И сам Иван Егорович Зайцев тут же. По Чулыму он знаменитый рыбак, хозяин этой избы.
- И много их, мужиков-то?
- Да целых семнадцать! - рассмеялся Лукьянов. - Все не входят в избу, спят по очереди. Охотничают, рыбачат.
- А в чем дело? Что у них произошло?
- А произошло вот что, Иван Иваныч. В Дороховой солдатки самовольно вскрыли казенный амбар с хлебом и поделили его. Ну, вызвали солдат для расправы из Томска. А только над кем расправу-то будешь учинять? Пока солдаты ехали, бабы так хлеб попрятали, что как те ни искали, ни одного зернышка не нашли. А самое главное, спрашивать не с кого. Ну, сельского старосту арестовали, увезли в город. Судить будут по закону военного времени. Видимо, дадут мужику каторгу. А пример-то заразительный. На днях пытались будто захватить хлебный амбар и в Ворониной Пашне. Начальство-то и затревожилось не на шутку. Поступил приказ: сколотить из не призванных в армию мужиков и уволенных по ранению солдат команды и назначить по селам на охрану хлебных амбаров.
А их тут много: в Пышкиной Троице, в Казанке, в Митрофановке, в Малой Жирове... Амбары все военною ведомства. Вот мужики-то и всполошились. В бега, значит, ударились. Хотят пересидеть здесь тревогу. И так скажу вам: правильно всполошились. Ехать в чужие села для такой службы только самый последний подлец согласится. Незавидная работенка! Да и не безопасная.
Могут ведь такой охране и голову свернуть. Видали, какая забавная история приключилась?!
Лукьянову явно был по сердцу поступок кусковских мужиков, решивших оказать полицейским властям сопротивление. Он рассказывал обо всем бодрым голосом и с довольным смешком.
Акимов слушал Лукьянова и думал про себя: "Уж это ли не свидетельство роста антивоенных настроений?!
И где? В самой глубине Сибири, в таежной глухомани.

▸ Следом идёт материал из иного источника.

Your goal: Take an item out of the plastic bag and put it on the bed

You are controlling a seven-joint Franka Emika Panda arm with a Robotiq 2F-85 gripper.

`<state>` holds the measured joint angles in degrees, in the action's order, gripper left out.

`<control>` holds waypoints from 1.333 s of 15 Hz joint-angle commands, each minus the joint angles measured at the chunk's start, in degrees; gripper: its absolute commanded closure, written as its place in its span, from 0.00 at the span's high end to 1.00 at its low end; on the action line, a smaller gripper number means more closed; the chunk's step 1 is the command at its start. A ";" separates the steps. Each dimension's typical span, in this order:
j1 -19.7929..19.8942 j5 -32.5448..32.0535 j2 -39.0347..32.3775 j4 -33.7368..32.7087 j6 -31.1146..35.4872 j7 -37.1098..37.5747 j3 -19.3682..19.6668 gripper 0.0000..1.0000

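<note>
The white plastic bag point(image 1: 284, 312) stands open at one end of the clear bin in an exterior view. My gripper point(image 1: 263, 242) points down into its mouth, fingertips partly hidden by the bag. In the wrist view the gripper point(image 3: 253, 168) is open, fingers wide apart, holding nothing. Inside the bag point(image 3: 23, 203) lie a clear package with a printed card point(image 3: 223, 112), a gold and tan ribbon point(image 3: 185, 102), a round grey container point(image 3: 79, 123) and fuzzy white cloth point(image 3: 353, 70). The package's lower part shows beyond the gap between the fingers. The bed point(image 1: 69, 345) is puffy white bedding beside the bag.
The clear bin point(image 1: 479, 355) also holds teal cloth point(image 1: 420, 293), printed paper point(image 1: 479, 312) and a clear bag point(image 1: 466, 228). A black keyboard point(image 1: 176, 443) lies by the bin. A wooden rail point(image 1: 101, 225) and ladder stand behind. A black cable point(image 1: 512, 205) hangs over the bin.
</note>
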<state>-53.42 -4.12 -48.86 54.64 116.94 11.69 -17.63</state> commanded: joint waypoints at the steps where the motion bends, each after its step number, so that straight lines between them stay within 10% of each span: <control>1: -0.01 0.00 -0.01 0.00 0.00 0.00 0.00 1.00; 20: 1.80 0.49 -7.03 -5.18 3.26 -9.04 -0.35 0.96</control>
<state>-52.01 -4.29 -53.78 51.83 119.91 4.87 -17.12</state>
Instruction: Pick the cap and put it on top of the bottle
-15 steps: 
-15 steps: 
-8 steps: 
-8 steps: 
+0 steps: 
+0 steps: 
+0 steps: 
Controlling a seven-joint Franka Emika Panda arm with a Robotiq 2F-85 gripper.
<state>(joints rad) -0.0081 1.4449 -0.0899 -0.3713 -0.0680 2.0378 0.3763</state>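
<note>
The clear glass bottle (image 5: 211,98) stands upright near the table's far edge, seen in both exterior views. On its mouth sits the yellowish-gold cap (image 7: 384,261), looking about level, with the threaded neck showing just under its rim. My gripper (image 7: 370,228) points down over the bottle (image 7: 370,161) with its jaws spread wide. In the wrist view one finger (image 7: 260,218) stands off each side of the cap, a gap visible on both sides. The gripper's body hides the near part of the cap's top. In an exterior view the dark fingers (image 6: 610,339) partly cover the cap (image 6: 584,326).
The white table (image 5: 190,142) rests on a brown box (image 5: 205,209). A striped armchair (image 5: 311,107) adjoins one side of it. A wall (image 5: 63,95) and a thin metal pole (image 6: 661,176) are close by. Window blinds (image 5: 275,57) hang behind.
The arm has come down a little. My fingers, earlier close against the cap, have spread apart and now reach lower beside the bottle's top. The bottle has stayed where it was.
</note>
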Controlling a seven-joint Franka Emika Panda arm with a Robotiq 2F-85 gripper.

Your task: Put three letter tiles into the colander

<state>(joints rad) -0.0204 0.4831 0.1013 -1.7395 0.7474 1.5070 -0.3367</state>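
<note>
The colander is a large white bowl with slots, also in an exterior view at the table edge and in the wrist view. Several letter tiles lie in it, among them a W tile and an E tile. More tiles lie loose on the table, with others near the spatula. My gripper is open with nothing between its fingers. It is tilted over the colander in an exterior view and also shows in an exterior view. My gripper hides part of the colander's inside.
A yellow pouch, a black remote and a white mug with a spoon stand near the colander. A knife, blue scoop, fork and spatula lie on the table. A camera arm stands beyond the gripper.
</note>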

Тут, возможно, люди ни одного большевистского слова не слышали, а действуют прямо по-большевистски. Прав Ленин, тысячу раз прав, когда он утверждает, что нашим идеям сама действительность будет расчищать путь".
Приподнятое настроение Лукьянова передалось и Акимову.
- Ну как там мужики, принимают нас на ночевку? - спросил он.
- Да что вы! Сами, говорят, потеснимся, а гостю место найдем. Как же можно иначе?
- Раз так - двинулись, Степан Димитрич, - сказал Акимов, не испытывая никаких опасений, что тут может произойти у него какое-нибудь осложнение.
Мужики толпились возле избы. Даже те из них, которые были в избе на отдыхе, поднялись, чтобы повидать Лукьянова с связчиком. Одни знали Степана как рыбака и охотника, другие - как проводника экспедиции Лихачева и партии управления путей сообщения.
Около навеса горел костер. Многие мужики сидели на сутунках и чурбаках, курили возле огня, присев на корточки, переговаривались. Теперь уже не так громко, как до прихода Лукьянова.
Акимов окинул взором мужиков. Сумерки уже надвинулись, но были еще не настолько густыми, чтобы не различать лиц людей, их одежду, обутку, уловить возраст.